Four years was an entire lifetime ago.
He tucks his hands inside his jeans, avoiding the nervous compulsion to fix his hair by instead scratching at the frayed cloth inside his pockets. The air feels heavy, weighed down by the residue of telltale awkwardness that hints at his reluctance to welcome his past into his present. He gazes at the distance instead of Changmin’s eyes and tries to maintain a smile. It falls halfway through.
If Changmin notices the discomfort, he doesn’t say, pretending to be aloof himself as he kicks at the grass.
“I thought you’d died.” This is his expression of concern - drenched with bitterness and wrapped up tight with a string of hurt, and it draws a wistful smile from Junsu, because he remembers these words and he remembers the banter that came with it, but he sees it through a nostalgic filter, of happiness, and this time it sounds vaguely off.
Instead of bringing up the elephant in the room, he simply plays along. “I’m glad to know you cared,” he replies.
And Changmin scoffs. “I don't,” but his breath wavers with his lie.
They stay there for a while, breathing in the quiet.
Changmin’s phone interrupts the silence.
Junsu catches bits and pieces of conversation as the voice seeps like liquid through the line, and it takes a second for him to come to the cold realization that it is Jaejoong’s voice he is hearing. He freezes when the latter starts asking after his favourite dongsaeng, heart pumping itself in overdrive as he panics and he hopes.
It takes another second to remember that Jaejoong is talking to Changmin. He is talking about him, not Junsu - and he feels his heart breaking all over again. He should have known. He should’ve known better than to think-
“Sorry, that was just-“
“It’s okay,” he interrupts with a crisp smile. He doesn’t want to hear it. “I've got to go too. I have work.” It’s not a lie. He stands up, brushing the grass off his jeans.

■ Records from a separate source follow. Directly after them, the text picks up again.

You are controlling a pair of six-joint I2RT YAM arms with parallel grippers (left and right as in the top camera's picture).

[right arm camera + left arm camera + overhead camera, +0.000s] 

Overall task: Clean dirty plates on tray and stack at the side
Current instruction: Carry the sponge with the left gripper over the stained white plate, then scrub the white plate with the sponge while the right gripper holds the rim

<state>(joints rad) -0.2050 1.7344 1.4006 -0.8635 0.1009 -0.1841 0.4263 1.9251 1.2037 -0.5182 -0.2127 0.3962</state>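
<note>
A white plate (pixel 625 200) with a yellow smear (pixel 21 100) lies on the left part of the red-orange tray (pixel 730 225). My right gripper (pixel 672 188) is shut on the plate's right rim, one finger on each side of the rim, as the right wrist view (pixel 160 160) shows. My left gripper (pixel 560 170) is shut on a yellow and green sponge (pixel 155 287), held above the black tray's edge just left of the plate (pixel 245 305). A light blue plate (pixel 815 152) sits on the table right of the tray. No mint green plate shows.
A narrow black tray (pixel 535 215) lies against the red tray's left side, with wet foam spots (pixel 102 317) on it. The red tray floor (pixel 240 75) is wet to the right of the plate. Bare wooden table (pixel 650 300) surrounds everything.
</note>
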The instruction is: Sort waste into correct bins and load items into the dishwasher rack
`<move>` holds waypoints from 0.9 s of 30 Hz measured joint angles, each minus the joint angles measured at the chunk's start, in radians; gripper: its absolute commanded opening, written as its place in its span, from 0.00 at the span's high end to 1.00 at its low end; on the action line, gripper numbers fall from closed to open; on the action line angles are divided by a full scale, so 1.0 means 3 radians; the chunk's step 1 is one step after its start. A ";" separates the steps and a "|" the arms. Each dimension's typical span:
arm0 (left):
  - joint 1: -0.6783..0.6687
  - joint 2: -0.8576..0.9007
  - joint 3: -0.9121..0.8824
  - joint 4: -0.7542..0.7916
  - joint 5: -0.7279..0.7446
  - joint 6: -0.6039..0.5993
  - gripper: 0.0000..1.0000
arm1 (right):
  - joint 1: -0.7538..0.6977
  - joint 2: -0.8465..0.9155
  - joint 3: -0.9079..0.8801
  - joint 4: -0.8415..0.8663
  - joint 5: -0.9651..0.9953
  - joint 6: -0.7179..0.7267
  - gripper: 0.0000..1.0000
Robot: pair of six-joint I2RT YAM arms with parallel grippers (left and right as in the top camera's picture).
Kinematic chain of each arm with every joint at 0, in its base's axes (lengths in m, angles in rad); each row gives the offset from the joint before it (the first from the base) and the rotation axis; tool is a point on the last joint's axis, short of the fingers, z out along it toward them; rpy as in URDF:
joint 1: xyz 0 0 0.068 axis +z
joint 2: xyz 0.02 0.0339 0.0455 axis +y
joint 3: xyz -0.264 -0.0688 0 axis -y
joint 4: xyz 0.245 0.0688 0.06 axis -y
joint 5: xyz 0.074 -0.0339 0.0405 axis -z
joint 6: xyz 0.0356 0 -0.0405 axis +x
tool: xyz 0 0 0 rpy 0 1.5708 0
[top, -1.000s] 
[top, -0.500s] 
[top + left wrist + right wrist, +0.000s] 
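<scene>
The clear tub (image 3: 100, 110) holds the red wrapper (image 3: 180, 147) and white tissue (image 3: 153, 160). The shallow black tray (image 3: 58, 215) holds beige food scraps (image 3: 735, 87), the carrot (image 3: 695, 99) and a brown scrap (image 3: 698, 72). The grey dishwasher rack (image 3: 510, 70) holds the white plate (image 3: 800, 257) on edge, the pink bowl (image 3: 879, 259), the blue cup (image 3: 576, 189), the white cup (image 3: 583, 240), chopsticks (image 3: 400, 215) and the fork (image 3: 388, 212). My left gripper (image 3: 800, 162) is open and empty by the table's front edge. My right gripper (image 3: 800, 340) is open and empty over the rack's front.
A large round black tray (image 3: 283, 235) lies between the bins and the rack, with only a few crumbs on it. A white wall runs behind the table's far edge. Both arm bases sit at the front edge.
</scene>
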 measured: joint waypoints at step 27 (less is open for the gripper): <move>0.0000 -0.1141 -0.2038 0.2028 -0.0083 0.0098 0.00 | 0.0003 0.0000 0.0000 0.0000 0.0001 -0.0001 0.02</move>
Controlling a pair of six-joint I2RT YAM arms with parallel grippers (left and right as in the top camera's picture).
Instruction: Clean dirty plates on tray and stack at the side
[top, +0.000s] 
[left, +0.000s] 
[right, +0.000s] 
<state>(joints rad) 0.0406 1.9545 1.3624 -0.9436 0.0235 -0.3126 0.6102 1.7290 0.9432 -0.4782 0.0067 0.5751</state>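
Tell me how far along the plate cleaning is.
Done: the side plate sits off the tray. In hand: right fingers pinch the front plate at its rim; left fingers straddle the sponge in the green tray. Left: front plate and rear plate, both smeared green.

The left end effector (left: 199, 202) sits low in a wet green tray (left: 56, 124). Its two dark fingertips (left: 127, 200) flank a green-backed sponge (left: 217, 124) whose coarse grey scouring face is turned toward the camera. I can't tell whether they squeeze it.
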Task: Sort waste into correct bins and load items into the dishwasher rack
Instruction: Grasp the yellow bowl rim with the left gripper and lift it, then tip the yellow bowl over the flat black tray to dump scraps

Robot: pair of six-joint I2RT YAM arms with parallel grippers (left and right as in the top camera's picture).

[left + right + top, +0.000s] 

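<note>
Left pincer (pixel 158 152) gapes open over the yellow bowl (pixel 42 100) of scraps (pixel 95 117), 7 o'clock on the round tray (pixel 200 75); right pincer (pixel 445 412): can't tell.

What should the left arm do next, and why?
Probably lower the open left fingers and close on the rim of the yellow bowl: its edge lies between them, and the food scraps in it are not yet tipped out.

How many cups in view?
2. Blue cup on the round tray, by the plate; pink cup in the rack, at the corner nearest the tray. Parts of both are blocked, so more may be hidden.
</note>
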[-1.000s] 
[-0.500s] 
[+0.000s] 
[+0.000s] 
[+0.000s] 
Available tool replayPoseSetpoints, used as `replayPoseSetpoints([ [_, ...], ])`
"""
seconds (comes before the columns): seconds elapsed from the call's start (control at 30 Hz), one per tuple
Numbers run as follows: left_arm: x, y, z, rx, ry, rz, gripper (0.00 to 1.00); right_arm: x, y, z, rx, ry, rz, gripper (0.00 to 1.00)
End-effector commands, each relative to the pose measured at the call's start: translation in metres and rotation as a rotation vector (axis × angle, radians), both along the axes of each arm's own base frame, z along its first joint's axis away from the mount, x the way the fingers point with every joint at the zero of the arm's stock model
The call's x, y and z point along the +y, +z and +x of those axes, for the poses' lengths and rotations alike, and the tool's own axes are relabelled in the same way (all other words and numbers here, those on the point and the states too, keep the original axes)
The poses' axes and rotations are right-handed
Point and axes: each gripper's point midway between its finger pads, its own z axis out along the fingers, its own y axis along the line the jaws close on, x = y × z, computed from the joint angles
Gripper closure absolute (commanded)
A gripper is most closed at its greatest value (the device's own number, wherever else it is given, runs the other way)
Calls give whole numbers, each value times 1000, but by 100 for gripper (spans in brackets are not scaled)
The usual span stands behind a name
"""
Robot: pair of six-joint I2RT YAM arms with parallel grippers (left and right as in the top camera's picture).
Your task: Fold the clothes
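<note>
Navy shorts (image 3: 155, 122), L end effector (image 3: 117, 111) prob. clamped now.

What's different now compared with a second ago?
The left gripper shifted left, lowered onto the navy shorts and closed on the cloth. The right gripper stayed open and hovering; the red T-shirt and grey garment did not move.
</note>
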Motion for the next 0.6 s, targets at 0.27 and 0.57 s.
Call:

“Junsu,” Changmin catches him by the hand, and his grip is crushing. He isn’t looking at Junsu. “I’m sorry,” he bites out eventually, almost grudgingly. As if it’s his fault. “I’m sorry I didn’t try harder, but - please don’t shut me out again.”
He bites his cheek so hard he tastes blood.
He imagines hurt. He imagines happiness and longing, rushing freely from the valley between familiarity and friendship.
He pictures a dam, built upon years of absence, brick by brick, breaking the flow until it becomes a still calm, left out in the heat to dry. And this, he thinks, this is the rainstorm brings life back into the waters, fills it to the brim and floods the gates, desperation seeping through slowly at first, and then raining down so hard and so fast that he finds himself choking on the guilt before he can even acknowledge that it’s there, and he is drowning.
“It wasn’t your fault,” he confesses, heart anchored somewhere deep inside his stomach. “I’m the one who’s sorry. I should’ve said goodbye.” Changmin is trying to look to the left, right, up at the sky or at the ground - anywhere as long as it’s not at Junsu, and when he finally catches his eye, it’s with a simmering glare, and Junsu thinks his entire world will shatter. He remembers how much he missed Changmin and how badly he wanted to forget.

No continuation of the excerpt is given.